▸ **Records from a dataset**
____

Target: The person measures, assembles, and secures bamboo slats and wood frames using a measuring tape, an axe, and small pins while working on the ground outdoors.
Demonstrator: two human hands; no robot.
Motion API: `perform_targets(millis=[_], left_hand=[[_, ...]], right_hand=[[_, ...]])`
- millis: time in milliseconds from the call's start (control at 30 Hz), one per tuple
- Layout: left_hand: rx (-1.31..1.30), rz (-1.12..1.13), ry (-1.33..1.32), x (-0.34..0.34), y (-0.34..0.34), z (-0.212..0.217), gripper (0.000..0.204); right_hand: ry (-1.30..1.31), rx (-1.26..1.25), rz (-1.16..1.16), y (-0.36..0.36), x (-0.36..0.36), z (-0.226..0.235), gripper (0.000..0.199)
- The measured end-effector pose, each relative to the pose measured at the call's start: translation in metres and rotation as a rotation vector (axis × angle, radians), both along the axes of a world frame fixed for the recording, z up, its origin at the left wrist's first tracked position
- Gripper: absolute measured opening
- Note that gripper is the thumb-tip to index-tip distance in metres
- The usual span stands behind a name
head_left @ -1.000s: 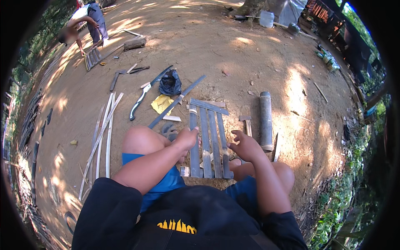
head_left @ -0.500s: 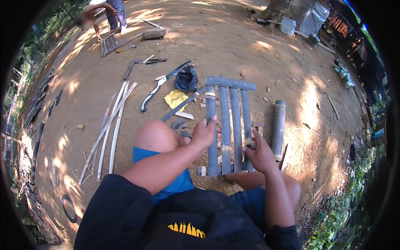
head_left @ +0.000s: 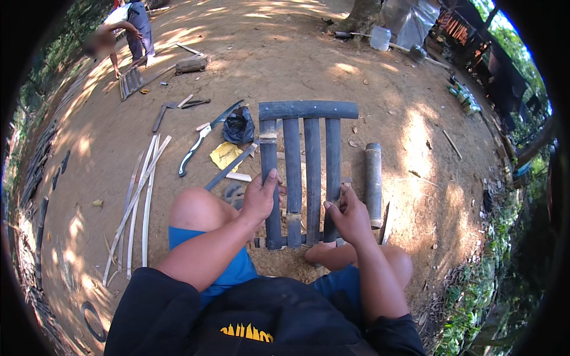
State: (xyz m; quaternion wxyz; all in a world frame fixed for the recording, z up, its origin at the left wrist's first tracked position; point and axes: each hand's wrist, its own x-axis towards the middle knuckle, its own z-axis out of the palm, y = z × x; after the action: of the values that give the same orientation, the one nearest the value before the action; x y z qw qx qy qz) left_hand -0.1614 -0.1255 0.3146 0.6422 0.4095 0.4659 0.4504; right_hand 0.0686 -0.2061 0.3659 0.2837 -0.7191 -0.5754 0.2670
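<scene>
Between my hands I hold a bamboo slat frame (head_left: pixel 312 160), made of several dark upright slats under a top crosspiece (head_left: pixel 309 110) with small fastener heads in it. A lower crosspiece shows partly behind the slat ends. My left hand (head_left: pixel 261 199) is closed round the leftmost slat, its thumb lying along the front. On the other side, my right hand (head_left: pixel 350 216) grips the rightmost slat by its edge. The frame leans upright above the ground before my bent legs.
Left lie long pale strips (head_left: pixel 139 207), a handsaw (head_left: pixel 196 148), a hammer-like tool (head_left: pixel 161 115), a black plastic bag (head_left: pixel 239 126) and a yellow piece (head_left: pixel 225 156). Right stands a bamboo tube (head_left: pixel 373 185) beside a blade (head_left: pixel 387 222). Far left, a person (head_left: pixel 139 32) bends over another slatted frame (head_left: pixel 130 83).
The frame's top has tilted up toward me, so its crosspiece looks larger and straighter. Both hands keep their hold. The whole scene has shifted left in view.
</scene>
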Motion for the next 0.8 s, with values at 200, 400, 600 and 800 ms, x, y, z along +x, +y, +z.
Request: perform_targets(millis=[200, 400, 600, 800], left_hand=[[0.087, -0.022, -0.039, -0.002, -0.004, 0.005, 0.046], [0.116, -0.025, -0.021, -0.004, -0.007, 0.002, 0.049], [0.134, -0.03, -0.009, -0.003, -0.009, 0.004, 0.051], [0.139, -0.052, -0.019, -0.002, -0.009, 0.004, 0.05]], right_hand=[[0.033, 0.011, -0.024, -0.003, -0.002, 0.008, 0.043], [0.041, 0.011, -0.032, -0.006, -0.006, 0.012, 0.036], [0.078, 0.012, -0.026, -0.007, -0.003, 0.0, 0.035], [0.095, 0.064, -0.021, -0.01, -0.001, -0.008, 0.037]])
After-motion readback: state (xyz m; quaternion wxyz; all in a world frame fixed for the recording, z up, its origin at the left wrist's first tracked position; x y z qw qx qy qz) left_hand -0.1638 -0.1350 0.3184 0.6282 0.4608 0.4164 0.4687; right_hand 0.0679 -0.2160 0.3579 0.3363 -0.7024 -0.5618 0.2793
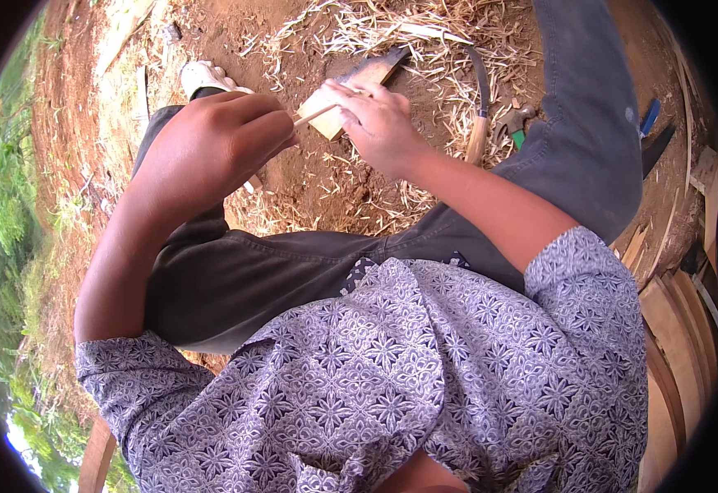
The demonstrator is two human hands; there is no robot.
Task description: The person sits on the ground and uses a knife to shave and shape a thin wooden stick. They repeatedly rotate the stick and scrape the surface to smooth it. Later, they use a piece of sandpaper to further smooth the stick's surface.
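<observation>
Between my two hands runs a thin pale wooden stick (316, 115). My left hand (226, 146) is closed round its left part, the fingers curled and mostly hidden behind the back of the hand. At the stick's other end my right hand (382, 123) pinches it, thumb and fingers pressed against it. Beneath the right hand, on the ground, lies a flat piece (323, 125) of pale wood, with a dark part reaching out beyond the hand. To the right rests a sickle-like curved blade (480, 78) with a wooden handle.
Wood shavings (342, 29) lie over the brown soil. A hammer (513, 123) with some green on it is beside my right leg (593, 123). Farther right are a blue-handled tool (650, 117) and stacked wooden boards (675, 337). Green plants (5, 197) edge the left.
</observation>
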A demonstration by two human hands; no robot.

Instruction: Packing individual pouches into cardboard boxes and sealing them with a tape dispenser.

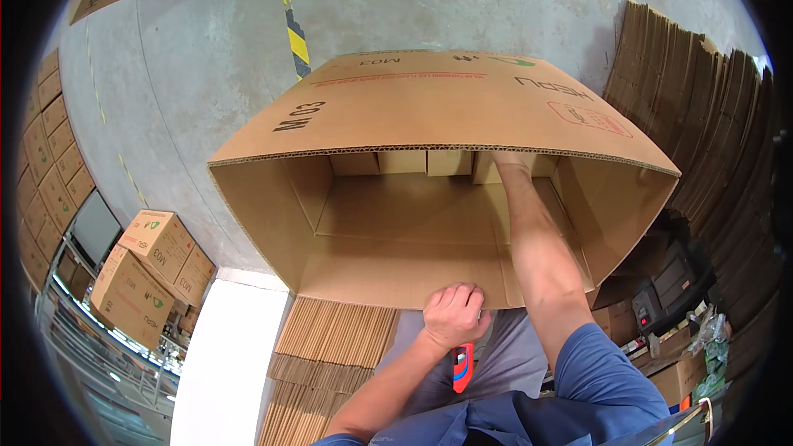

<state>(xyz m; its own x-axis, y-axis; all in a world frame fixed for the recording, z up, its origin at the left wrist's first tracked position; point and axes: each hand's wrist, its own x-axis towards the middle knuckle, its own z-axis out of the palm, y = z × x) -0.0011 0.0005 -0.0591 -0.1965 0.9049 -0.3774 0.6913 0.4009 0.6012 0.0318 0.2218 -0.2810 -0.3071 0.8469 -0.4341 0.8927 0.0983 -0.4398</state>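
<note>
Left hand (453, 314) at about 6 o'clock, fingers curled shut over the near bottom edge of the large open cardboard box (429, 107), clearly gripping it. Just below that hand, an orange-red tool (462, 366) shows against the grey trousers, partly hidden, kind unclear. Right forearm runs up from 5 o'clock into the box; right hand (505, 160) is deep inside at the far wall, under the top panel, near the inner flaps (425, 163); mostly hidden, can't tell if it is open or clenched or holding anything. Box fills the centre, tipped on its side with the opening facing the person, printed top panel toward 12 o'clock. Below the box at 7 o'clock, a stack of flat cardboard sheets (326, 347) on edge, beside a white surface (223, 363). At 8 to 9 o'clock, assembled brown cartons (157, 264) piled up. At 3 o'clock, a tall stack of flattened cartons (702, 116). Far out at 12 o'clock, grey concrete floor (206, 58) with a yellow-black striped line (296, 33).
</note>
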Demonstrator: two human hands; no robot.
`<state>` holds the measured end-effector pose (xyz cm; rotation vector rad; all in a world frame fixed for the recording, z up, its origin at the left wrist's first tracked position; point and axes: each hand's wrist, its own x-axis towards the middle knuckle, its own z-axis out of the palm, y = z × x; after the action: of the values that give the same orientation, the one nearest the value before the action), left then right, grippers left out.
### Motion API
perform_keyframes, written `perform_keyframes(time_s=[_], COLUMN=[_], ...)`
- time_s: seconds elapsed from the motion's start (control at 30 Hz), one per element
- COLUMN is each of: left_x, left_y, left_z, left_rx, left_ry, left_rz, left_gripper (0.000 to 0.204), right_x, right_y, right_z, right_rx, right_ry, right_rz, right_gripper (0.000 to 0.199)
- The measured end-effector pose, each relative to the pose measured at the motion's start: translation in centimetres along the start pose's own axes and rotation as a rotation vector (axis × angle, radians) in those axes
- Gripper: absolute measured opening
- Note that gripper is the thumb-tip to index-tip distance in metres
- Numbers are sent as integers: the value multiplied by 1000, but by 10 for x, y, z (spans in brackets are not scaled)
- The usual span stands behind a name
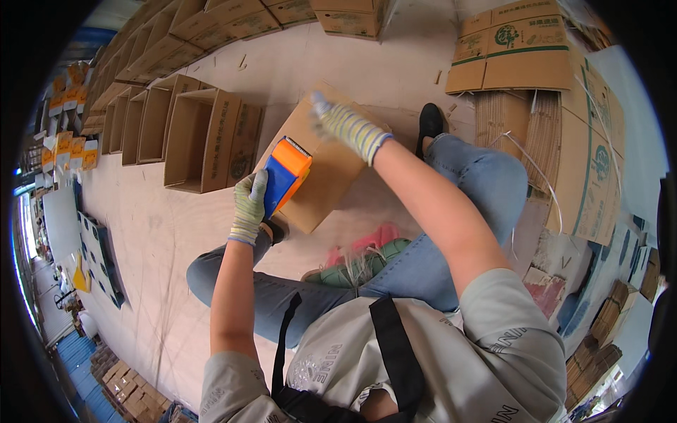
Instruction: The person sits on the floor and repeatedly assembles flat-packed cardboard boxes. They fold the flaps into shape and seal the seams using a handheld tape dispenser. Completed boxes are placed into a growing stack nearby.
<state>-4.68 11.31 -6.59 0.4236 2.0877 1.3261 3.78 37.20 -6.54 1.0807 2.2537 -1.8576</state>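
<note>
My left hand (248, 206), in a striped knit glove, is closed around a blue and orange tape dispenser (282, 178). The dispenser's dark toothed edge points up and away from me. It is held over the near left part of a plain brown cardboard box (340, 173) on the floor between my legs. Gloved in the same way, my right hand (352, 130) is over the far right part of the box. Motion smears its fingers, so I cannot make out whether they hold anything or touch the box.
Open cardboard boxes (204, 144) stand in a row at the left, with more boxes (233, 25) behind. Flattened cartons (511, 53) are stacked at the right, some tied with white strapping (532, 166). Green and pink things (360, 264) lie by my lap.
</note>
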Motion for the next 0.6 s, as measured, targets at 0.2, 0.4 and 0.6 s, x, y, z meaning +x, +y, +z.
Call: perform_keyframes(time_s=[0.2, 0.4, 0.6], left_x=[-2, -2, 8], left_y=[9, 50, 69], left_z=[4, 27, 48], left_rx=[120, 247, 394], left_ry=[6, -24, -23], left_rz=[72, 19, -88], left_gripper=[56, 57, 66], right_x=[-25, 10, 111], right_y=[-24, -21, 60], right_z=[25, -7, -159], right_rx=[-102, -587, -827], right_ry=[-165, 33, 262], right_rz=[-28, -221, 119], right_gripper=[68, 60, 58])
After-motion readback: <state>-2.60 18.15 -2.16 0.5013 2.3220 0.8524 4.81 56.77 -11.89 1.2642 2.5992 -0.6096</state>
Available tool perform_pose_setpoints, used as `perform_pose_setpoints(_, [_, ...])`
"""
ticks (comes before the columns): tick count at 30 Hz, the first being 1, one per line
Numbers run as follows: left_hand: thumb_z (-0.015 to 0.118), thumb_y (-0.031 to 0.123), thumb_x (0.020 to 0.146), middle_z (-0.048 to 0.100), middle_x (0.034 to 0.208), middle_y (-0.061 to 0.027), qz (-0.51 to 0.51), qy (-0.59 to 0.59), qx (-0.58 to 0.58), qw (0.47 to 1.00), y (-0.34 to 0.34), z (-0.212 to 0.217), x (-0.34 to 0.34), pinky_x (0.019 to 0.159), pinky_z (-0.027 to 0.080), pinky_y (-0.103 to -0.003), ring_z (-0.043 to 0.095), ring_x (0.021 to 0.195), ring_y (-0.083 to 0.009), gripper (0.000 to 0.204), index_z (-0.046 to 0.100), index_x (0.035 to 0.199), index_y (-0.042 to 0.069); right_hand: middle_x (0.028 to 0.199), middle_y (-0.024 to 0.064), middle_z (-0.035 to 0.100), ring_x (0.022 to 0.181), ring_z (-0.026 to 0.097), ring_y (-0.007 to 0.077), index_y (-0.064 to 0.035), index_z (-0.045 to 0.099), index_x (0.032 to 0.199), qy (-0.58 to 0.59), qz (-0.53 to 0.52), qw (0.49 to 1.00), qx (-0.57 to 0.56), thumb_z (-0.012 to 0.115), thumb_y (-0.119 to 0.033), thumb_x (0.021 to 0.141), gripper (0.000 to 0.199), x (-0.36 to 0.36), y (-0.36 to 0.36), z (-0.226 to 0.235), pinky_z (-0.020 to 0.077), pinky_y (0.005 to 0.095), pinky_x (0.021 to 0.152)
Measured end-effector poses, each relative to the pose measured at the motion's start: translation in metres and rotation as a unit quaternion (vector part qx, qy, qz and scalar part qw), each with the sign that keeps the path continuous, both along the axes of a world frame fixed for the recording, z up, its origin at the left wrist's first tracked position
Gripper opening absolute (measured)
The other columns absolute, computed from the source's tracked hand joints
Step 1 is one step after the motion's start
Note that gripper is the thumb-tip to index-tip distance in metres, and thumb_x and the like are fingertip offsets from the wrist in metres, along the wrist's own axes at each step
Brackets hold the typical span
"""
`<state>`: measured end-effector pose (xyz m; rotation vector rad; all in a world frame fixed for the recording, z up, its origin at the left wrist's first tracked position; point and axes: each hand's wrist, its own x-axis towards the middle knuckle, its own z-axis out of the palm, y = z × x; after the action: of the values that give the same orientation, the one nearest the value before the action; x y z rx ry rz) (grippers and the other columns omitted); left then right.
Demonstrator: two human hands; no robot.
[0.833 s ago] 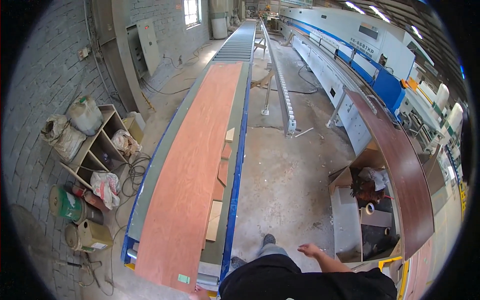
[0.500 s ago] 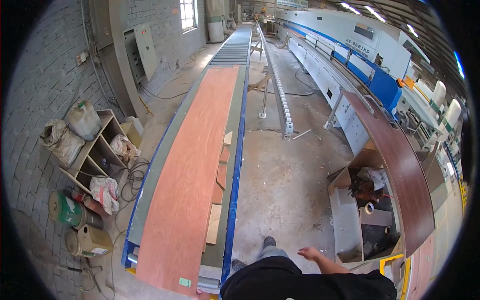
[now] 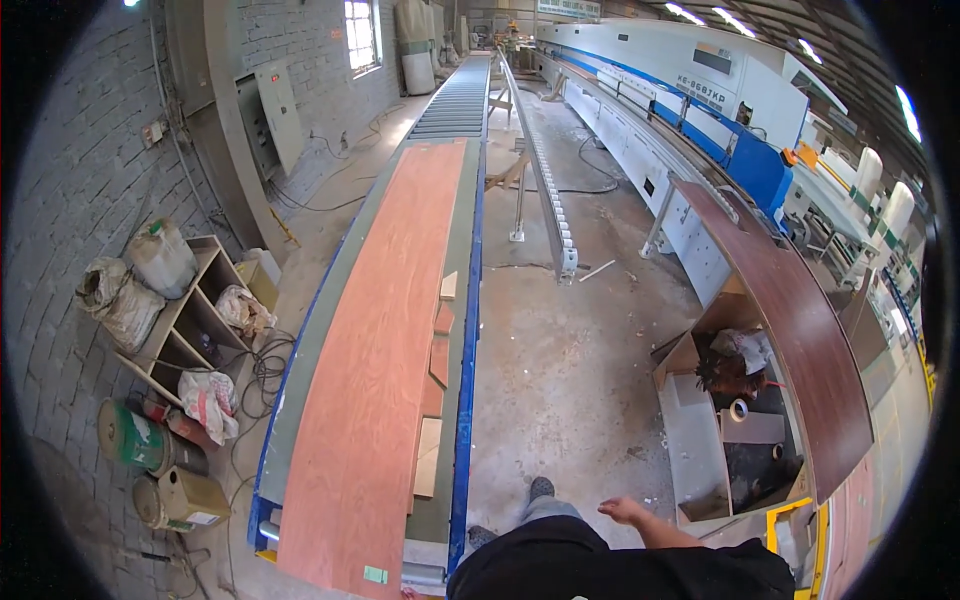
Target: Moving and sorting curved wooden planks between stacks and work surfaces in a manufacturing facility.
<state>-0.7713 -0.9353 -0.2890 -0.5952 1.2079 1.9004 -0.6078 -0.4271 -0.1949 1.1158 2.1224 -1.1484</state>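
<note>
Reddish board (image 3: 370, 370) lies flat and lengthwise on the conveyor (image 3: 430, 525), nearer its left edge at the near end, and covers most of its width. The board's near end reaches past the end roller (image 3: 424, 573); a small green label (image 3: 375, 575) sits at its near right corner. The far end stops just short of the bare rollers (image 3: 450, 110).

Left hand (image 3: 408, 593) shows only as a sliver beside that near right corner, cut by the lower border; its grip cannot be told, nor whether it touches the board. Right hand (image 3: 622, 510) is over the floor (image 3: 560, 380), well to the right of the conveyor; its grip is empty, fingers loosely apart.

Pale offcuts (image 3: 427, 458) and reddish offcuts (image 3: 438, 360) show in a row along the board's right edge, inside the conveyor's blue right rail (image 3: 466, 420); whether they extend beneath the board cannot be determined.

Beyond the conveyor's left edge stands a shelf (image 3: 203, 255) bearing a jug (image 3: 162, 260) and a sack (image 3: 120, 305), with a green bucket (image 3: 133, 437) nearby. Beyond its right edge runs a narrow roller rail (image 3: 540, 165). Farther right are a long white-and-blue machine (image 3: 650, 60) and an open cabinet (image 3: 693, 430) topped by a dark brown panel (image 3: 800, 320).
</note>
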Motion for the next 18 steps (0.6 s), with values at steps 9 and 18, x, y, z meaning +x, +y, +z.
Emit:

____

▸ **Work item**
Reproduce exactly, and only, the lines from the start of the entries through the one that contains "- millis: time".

▸ **Response to this task**
Target: The person measures, assembles, and secures bamboo slats and wood frames using a measuring tape, an axe, and small pins while working on the ground outdoors.
Demonstrator: two human hands; no robot.
Motion API: `perform_targets(millis=[_], left_hand=[[_, ...]], right_hand=[[_, ...]])`
- millis: time in milliseconds from the call's start (control at 30 Hz), one per tuple

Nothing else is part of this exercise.